=== REQUIRED ACTION ===
Taking the line with "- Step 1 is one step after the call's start" as the first and the line with "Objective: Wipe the" as the last, set down the lines below exactly, pictures excluded.
*** Opening GIVEN INFORMATION ***
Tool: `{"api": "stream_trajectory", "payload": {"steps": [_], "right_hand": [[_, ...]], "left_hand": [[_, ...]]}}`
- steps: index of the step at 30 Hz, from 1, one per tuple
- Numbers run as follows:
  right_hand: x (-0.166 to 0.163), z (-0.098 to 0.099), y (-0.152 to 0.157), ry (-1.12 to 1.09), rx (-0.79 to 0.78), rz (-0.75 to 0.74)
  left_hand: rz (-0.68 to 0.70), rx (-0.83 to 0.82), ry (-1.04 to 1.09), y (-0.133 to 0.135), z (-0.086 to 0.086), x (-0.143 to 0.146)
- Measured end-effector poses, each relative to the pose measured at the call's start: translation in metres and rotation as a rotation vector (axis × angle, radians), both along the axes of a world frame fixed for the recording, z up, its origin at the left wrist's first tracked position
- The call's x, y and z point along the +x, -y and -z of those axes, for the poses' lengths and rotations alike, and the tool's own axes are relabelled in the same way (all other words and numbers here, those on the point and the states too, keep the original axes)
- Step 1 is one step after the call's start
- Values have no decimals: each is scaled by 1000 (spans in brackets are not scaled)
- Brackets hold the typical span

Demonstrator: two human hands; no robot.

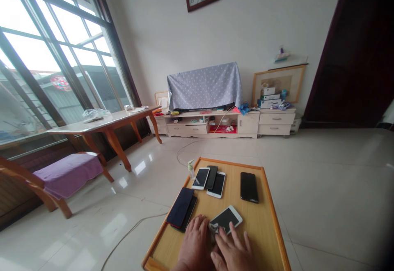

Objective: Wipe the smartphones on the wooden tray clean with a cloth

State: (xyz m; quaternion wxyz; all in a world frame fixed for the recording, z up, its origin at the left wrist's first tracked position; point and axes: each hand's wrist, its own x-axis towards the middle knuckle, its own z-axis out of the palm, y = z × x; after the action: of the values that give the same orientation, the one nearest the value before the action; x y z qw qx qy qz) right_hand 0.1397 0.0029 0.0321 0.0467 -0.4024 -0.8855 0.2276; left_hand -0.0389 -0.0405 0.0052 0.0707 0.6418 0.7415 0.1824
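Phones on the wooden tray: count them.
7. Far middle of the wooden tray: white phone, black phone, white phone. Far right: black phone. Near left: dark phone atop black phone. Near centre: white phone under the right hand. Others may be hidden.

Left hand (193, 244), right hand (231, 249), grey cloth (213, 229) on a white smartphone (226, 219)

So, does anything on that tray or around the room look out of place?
The phones overlap oddly: a black phone lies partly over a white-framed phone, and a dark phone sits askew on a second dark phone. All are on a wooden tray.
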Motion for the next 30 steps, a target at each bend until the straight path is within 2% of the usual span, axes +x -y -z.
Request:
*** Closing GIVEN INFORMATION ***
=== ANSWER BELOW ===
- Step 1 is one step after the call's start
- Values have no decimals: each is scaled by 1000 (spans in brackets are not scaled)
- Brackets hold the typical span

Demonstrator: two human hands; no robot.


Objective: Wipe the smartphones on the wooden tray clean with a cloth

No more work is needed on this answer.